Rebates for off-peak cars have to be raised by nearly half to get more young people to opt for the scheme.
Of 501 people polled, only 22 percent would consider a red-plated car over a normal car, based on the existing rebate of $17,000.
When the rebate was hypothetically raised to $20,000, only 22.8 percent said they would opt for off-peak cars, which cannot go on the road between 7am and 7pm on weekdays.
This went up to 33 percent when respondents were presented with a $25,000 figure.
“This would indicate that significant rebates have to be provided in excess of $17,000 before you see some real shift in demand,” said Dr Jack Loo, chief methodologist of Nexus Link, which conducted a survey commissioned by The Sunday Times on young people’s attitudes towards car ownership.
The rebate for off-peak cars can offset the certificate of entitlement (COE) price and registration fee in buying a new car. Owners also get a discounted road tax.

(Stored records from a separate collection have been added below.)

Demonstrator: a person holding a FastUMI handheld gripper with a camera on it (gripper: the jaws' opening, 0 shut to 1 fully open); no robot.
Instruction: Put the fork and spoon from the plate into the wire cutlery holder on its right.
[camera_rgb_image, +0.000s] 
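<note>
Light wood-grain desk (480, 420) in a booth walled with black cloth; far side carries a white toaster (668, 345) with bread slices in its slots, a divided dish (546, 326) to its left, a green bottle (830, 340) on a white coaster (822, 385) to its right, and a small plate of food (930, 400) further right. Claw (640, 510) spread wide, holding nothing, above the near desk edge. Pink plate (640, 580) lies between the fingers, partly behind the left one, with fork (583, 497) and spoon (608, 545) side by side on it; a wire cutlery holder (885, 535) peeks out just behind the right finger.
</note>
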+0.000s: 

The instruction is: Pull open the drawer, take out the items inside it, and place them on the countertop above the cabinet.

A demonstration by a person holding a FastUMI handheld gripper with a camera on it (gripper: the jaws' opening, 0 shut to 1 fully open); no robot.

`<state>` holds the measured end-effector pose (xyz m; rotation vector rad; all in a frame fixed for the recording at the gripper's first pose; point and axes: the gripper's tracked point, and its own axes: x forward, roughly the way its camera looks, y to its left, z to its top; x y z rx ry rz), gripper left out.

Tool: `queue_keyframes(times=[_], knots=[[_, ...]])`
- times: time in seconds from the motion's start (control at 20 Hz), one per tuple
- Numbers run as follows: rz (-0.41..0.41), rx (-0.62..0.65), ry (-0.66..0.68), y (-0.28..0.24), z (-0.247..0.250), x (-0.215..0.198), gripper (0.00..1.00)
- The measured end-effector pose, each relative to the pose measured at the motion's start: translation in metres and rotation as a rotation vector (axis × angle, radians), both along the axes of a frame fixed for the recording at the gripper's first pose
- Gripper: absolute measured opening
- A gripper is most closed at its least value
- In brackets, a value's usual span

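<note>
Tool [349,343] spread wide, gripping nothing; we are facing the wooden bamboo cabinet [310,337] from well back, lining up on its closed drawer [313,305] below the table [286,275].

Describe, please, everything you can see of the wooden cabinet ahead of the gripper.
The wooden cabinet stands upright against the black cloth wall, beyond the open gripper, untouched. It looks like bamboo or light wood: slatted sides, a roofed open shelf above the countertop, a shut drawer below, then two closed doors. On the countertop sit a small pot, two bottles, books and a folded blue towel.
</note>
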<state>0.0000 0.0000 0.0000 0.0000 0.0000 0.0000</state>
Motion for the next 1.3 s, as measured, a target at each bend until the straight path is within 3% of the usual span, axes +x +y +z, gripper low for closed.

As of July this year, there were 25,816 off-peak cars on the roads here, or 4.6 percent of the total car population of 561,595.
The rebate has been unchanged since 1994, when it was raised from $15,000 to its present amount.
National University of Singapore transport researcher Lee Der Horng said a $25,000 rebate is a more substantial offset against the cost of a car, given that COE car premiums currently exceed $50,000.
Some respondents said the limited driving hours deterred them from buying an off-peak car.
Ms Hui Qing, 32, a human resources executive, said she would not buy an off-peak car even if the rebate is raised. “If I buy a car, it would be for the convenience to get to where I need to go, when I need to.”
Some experts said the scheme is outdated.
SIM University economist Walter Theseira believes it will eventually be phased out in favour of technological solutions such as the upcoming satellite-based ERP 2.0, which measures car use more accurately.
The current hours for off-peak cars do not necessarily correspond with periods when roads are less congested, he said. “It is a fairly crude way of measuring and controlling the demand for cars.”